The 24-hour training exercise featured Hollywood-style special effects, and it simulated hostage situations, HazMat incidents, and mass shootings. Boston officials used grant money from the Department of Homeland Security (DHS) to pay for the Urban Shield drill.

Five months later, the drill turned real: Many of the same officers in November’s exercise responded to the twin bombings on April 15 that killed three victims and injured more than 240 near the finish line of the Boston Marathon. Three days later, some of the same teams swarmed nearby Watertown in a massive gunfight and manhunt that ended with the death of one terrorist and the capture of another.

Authorities say the pair killed Massachusetts Institute of Technology police officer Sean Collier before their spree ended. The two Chechen brothers had lived in the United States for at least 10 years.

Tamerlan Tsarnaev, 26, died during a gun battle with police. Dzhokhar Tsarnaev, 19, surrendered less than 24 hours later. The wounded suspect reportedly told authorities he and his brother were Islamic jihadists striking back at the United States for killing Muslims overseas.

Last year’s training drill in Boston likely proved useful to officers responding to the attacks, but it’s not the only kind of project funded by DHS. In a report last December, Sen. Tom Coburn, R-Okla., blasted one of the agency’s primary grant programs as unaccountable and wasteful. In Fort Worth, Texas, authorities used a DHS grant to buy a $24,000 latrine-on-wheels. Officials in Michigan used DHS money to buy 13 sno-cone machines. (The justification: They could serve sno-cones at community outreach events, and fill ice packs during emergencies.)

And last October, DHS helped pay for a different training exercise in California: The HALO Counter-Terrorism Summit at Paradise Point Resort & Spa on an island near San Diego. DHS allowed first responders to use grant money to pay the $1,000 entrance fee to a five-day summit on a luxury island that event organizers described as “a perfect backdrop” for a counter-terrorism summit.
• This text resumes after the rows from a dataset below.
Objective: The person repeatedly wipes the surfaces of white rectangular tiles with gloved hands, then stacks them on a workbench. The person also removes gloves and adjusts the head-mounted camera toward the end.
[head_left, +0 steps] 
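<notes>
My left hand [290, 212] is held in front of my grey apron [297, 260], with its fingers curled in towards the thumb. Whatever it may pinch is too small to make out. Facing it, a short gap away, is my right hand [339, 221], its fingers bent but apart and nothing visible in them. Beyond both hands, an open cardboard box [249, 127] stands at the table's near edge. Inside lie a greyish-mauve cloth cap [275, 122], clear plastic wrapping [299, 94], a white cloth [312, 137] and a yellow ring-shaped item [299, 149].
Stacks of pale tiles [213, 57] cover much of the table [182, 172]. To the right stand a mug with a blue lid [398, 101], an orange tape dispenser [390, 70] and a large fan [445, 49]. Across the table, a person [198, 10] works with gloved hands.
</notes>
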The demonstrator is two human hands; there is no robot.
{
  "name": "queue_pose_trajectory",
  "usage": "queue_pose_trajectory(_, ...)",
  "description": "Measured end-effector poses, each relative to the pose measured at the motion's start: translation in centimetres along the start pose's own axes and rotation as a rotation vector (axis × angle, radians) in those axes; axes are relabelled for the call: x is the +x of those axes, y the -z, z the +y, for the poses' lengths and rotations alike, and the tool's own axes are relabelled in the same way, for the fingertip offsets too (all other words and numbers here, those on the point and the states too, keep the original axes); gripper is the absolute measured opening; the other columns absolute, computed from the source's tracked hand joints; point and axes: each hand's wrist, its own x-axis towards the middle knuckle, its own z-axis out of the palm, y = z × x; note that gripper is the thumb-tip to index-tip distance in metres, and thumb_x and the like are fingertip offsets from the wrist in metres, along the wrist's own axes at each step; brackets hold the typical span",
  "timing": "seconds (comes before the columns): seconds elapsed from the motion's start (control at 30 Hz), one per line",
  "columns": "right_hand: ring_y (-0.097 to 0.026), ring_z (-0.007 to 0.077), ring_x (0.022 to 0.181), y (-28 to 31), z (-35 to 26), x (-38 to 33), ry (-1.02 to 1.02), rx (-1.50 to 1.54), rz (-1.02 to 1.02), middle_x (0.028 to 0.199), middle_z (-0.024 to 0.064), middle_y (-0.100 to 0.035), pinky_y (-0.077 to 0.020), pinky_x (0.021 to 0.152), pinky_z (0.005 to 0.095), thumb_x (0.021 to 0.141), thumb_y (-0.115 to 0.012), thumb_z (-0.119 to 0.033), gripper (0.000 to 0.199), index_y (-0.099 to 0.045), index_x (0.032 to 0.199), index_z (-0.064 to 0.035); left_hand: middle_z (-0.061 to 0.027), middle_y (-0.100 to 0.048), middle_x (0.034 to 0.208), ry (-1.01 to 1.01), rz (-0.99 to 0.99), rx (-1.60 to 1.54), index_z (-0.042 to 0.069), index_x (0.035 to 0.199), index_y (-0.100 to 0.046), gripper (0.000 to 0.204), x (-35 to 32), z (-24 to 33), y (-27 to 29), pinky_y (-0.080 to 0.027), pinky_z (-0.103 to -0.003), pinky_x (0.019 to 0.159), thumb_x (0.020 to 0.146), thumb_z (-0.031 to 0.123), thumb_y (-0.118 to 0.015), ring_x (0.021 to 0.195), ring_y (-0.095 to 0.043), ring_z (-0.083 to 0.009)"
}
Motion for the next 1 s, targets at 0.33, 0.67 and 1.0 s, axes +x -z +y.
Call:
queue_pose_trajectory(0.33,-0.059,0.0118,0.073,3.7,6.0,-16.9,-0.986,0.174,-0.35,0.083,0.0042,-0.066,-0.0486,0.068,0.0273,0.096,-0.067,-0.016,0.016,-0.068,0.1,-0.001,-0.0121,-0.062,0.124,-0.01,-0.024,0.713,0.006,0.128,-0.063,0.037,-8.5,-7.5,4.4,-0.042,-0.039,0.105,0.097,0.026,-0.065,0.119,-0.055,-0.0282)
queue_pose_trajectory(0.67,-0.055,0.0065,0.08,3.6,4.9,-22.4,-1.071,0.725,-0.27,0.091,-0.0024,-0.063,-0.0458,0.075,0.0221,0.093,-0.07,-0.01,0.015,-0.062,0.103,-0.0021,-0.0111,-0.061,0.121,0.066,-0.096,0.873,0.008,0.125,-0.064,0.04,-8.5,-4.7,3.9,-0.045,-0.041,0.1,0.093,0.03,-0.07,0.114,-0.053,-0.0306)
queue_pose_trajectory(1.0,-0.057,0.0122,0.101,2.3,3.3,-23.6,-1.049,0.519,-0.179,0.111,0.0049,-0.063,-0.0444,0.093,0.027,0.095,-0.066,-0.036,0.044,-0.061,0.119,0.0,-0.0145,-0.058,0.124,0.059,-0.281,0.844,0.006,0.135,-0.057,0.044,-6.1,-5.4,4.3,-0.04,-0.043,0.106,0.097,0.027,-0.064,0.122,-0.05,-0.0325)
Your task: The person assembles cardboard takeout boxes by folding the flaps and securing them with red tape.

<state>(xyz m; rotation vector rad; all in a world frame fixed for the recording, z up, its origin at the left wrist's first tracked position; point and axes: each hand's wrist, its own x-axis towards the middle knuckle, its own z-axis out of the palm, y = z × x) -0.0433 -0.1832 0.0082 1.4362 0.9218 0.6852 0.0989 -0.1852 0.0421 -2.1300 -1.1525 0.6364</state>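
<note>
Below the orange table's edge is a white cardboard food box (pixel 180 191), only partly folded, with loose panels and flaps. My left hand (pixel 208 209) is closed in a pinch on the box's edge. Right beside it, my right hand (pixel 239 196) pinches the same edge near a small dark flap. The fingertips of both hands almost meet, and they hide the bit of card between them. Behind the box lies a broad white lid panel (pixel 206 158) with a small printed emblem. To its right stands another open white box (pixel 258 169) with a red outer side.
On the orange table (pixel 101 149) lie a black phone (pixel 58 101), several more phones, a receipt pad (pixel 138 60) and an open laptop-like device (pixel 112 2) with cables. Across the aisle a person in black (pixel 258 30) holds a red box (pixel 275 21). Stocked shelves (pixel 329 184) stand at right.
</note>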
While first responders did participate in training exercises on the island, organizers described other advantages: “This luxury resort features over 460 guestrooms, five pools, three fantastic restaurants overlooking the bay, a world-class spa and state-of-the art fitness center. Paradise awaits … .”

First responders know best that fighting terrorism isn’t paradise. But the wide range of projects DHS funds by the billions is one part of a tangled reality: The massive effort to protect the country from terrorism sits squarely in a bureaucratic jungle.

Federal and local authorities have foiled dozens of terrorist plots on U.S. soil since 9/11, and Boston residents praised local police who rushed toward danger as bombs exploded on April 15. When authorities nabbed Tsarnaev from his hiding place in a boat called Slip Away II, residents in Watertown erupted with joy and snapped photos with Boston police.

But revelations that the FBI and CIA had put the older Tsarnaev brother on a pair of watch lists before the attacks raised legitimate questions: Are agencies like the FBI, CIA, and DHS communicating adequately about potential threats?

Meanwhile, some of the counter-terrorism efforts that work best face obstacles: For example, the New York City Police Department (NYPD) continues to foil terrorist plots before they strike the city. But the police force faces backlash and lawsuits from local organizations, including Muslim groups that object to police monitoring Muslim communities.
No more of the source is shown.